▶ [YOUR ASSIGNMENT]
Show only those lines of the entries where the string "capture" is found.

[Extracted data entries]
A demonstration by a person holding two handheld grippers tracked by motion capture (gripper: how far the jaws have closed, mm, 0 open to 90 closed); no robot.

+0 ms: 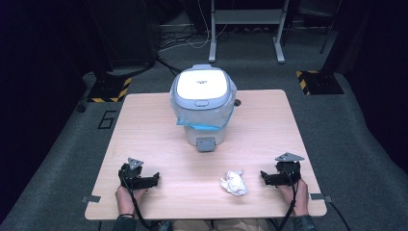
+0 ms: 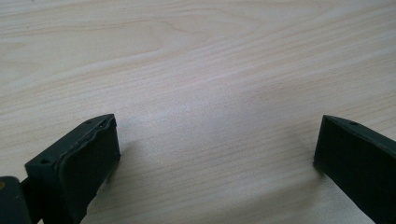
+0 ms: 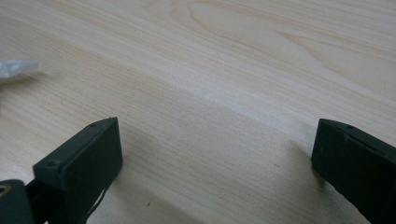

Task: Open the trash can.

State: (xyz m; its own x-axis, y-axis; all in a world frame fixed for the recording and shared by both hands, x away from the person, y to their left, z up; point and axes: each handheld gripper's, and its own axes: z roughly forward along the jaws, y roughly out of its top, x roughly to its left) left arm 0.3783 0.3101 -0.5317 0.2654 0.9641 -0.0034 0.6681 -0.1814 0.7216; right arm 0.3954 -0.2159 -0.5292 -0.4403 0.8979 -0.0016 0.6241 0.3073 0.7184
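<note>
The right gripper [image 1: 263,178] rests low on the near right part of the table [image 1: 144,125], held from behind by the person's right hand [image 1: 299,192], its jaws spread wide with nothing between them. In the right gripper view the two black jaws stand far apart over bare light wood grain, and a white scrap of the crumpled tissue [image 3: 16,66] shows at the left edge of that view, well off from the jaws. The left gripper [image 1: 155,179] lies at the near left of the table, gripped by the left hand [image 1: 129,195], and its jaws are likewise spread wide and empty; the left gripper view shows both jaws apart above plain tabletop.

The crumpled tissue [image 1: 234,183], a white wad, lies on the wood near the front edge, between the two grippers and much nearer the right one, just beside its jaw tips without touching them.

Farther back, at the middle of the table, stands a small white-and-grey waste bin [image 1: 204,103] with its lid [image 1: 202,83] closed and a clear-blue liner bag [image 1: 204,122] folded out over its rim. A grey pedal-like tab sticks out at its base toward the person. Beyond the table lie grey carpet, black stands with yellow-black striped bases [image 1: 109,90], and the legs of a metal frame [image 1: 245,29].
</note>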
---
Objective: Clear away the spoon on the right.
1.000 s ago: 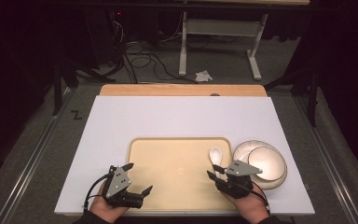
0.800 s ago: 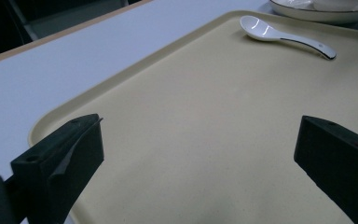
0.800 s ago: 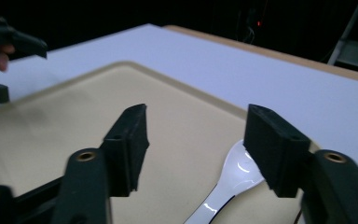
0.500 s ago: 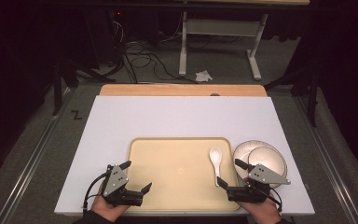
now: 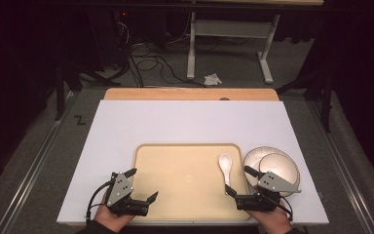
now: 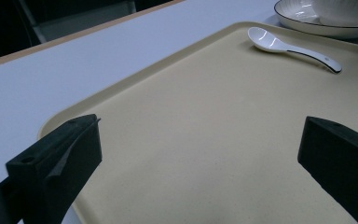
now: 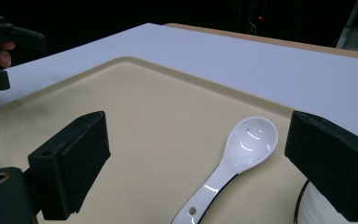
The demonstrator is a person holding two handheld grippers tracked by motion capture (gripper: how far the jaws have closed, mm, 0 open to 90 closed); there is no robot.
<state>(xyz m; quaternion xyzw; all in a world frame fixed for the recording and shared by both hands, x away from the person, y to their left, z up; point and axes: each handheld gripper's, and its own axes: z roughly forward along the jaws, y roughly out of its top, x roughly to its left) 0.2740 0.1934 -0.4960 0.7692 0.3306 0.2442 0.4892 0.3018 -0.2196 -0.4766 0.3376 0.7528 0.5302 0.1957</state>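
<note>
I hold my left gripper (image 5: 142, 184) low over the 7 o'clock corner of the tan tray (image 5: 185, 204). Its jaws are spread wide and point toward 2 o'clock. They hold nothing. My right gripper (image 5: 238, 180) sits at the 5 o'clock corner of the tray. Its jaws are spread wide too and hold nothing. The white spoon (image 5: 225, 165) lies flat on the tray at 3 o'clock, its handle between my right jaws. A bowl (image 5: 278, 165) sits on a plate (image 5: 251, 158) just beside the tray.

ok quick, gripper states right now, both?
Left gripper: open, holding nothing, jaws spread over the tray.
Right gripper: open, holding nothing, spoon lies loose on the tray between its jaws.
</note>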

▶ [WRITTEN RESPONSE]
A demonstration by a person holding two handheld grippers tracked by motion capture (gripper: how far the jaws have closed, mm, 0 open to 90 closed); no robot.
The demonstrator is a person holding two handheld grippers tracked by motion capture (gripper: how far the jaws have closed, mm, 0 open to 90 closed); there is no robot.

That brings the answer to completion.